§ **Try it**
Find each line of the material below in which the word "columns" occurs, and return it.

********

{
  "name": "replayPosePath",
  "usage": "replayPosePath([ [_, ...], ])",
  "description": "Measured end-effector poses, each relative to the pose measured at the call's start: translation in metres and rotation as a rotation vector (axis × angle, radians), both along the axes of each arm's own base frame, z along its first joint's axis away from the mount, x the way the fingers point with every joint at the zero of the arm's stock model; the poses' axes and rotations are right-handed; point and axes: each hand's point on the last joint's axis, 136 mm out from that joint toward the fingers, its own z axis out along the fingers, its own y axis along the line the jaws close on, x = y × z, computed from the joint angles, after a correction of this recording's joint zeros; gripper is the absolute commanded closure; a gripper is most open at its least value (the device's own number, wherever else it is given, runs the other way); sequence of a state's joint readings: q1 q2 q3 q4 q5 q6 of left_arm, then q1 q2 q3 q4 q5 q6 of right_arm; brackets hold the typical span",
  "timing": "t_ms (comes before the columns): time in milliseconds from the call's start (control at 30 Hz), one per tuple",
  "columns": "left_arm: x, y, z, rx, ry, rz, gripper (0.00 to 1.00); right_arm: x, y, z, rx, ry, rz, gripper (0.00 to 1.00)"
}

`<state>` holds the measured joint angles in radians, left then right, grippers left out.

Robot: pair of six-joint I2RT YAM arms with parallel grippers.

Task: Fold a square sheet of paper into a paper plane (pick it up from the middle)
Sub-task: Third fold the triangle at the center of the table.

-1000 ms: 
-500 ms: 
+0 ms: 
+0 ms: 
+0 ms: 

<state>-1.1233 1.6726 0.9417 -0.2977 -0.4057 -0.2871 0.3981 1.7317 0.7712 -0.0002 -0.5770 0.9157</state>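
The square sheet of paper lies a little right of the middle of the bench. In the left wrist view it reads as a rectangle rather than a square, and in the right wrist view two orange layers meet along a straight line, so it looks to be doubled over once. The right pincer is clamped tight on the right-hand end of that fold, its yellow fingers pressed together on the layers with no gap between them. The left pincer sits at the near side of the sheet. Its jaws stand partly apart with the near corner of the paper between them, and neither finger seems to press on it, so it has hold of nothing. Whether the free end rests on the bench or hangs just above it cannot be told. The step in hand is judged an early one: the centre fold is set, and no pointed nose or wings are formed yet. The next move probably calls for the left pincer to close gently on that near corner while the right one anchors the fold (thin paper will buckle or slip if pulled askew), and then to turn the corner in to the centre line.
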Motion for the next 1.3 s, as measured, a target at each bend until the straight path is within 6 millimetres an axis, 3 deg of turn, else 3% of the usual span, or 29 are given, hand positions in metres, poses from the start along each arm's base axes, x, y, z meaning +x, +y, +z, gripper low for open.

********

§ **Result of this task**
  "timing": "t_ms (comes before the columns): time in milliseconds from the call's start (control at 30 Hz), one per tuple",
  "columns": "left_arm: x, y, z, rx, ry, rz, gripper (0.00 to 1.00); right_arm: x, y, z, rx, ry, rz, gripper (0.00 to 1.00)"

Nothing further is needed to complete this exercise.